> _EXERCISE DESCRIPTION_: With the images excluded, set down every line of the listing below exactly.
# # # # #
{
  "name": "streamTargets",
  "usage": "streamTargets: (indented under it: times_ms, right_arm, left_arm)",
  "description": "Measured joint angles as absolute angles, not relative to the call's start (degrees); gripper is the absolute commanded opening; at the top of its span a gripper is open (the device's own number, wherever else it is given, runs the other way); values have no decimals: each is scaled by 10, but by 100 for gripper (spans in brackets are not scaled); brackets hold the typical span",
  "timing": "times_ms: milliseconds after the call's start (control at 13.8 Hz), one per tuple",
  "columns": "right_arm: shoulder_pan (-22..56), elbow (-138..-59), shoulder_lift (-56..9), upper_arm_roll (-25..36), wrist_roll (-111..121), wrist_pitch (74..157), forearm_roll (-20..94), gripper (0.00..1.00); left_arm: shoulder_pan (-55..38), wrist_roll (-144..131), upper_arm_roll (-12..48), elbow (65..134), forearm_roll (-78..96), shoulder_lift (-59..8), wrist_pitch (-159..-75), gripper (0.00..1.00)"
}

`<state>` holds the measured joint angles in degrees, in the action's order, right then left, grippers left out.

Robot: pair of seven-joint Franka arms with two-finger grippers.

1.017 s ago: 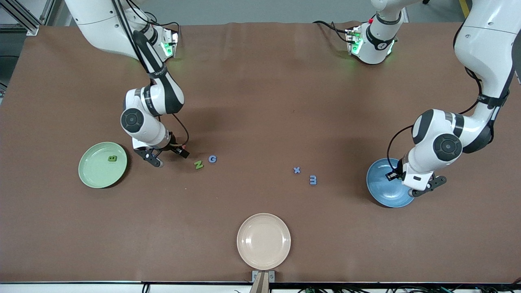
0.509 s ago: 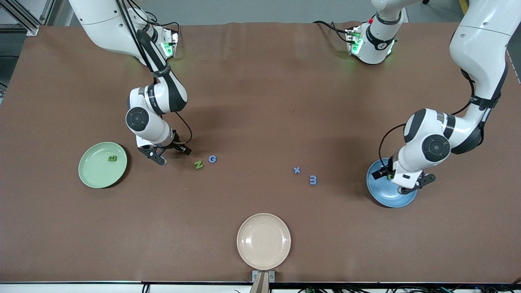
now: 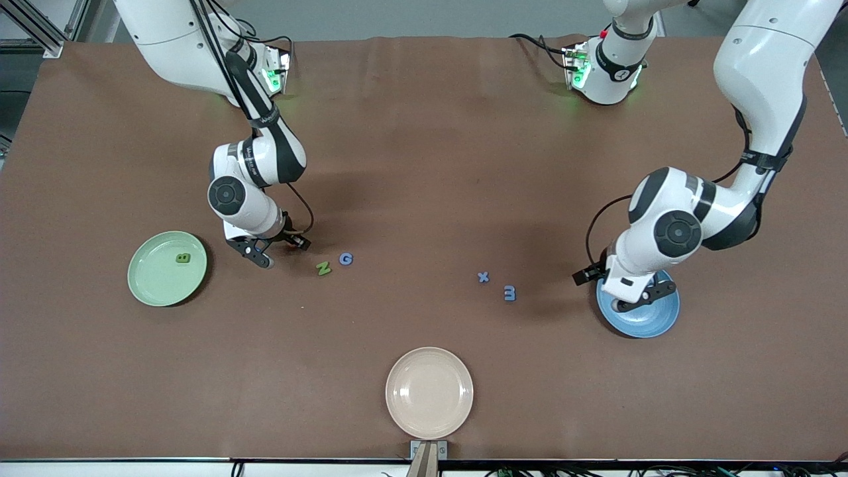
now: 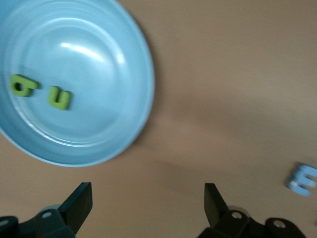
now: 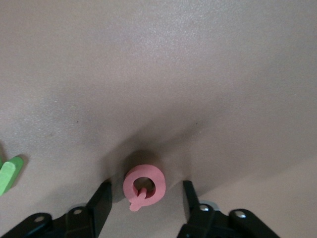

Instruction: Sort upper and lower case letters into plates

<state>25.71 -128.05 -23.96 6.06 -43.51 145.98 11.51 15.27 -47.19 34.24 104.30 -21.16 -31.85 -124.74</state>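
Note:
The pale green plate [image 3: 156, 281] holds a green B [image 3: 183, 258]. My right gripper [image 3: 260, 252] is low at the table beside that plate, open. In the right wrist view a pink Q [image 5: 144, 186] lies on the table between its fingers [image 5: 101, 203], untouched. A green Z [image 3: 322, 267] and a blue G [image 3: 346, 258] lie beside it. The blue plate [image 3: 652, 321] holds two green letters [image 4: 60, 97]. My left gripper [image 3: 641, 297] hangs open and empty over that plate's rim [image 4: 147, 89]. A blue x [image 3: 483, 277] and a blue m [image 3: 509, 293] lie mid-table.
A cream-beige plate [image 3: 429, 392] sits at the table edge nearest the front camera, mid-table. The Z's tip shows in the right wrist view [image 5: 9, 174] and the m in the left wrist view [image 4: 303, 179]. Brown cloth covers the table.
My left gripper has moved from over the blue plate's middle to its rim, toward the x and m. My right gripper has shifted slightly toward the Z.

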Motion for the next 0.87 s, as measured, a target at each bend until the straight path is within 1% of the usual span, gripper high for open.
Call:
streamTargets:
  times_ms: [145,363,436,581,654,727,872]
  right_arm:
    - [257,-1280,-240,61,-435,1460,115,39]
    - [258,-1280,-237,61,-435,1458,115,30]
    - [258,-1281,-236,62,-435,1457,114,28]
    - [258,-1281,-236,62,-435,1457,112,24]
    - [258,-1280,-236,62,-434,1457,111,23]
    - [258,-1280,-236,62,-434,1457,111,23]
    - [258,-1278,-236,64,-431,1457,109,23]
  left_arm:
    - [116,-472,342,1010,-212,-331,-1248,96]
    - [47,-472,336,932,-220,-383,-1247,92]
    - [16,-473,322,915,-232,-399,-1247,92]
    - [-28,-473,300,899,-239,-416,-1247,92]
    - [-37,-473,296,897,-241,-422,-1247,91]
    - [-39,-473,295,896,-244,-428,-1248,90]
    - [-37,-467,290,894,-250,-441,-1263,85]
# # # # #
> _ANSWER SPACE_:
{
  "name": "streamTargets",
  "usage": "streamTargets: (indented under it: times_ms, right_arm, left_arm)",
  "description": "Measured joint angles as absolute angles, not relative to the call's start (degrees); gripper is the absolute commanded opening; at the top of its span a gripper is open (the device's own number, wherever else it is given, runs the other way); values have no decimals: each is scaled by 10, but by 100 for gripper (spans in brackets are not scaled); brackets hold the typical span",
  "timing": "times_ms: milliseconds after the call's start (control at 13.8 Hz), one per tuple",
  "columns": "right_arm: shoulder_pan (-22..56), elbow (-138..-59), shoulder_lift (-56..9), upper_arm_roll (-25..36), wrist_roll (-111..121), wrist_pitch (74..157), forearm_roll (-20..94), gripper (0.00..1.00); left_arm: shoulder_pan (-55..38), wrist_roll (-144..131), upper_arm_roll (-12..48), elbow (65..134), forearm_roll (-78..96), shoulder_lift (-59..8), wrist_pitch (-159..-75), gripper (0.00..1.00)"
}

`<state>` holds the measured joint angles in degrees, in the action's order, right then left, grippers left out.

Robot: pair of seven-joint Franka arms with two-finger grippers.

1.017 s ago: 
0.509 s ago: 
now: 
now: 
now: 

Instruction: Sort upper and lower case letters into plates

<state>25.71 -128.05 -23.96 6.06 -43.51 145.98 11.51 15.27 -47.19 34.24 104.30 -21.16 -31.85 -124.74</state>
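Note:
The pale green plate [image 3: 156, 281] holds a green B [image 3: 183, 258]. My right gripper [image 3: 260, 252] is low at the table beside that plate, open. In the right wrist view a pink Q [image 5: 144, 186] lies on the table between its fingers [image 5: 101, 203], untouched. A green Z [image 3: 322, 267] and a blue G [image 3: 346, 258] lie beside it. The blue plate [image 3: 652, 321] holds two green letters [image 4: 60, 97]. My left gripper [image 3: 641, 297] hangs open and empty over that plate's rim [image 4: 147, 89]. A blue x [image 3: 483, 277] and a blue m [image 3: 509, 293] lie mid-table.
A cream-beige plate [image 3: 429, 392] sits at the table edge nearest the front camera, mid-table. The Z's tip shows in the right wrist view [image 5: 9, 174] and the m in the left wrist view [image 4: 303, 179]. Brown cloth covers the table.
My left gripper has moved from over the blue plate's middle to its rim, toward the x and m. My right gripper has shifted slightly toward the Z.
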
Motion for the next 0.87 s, as measured, a target at each bend until the straight path is within 1% of the usual span, gripper high for open.
Call:
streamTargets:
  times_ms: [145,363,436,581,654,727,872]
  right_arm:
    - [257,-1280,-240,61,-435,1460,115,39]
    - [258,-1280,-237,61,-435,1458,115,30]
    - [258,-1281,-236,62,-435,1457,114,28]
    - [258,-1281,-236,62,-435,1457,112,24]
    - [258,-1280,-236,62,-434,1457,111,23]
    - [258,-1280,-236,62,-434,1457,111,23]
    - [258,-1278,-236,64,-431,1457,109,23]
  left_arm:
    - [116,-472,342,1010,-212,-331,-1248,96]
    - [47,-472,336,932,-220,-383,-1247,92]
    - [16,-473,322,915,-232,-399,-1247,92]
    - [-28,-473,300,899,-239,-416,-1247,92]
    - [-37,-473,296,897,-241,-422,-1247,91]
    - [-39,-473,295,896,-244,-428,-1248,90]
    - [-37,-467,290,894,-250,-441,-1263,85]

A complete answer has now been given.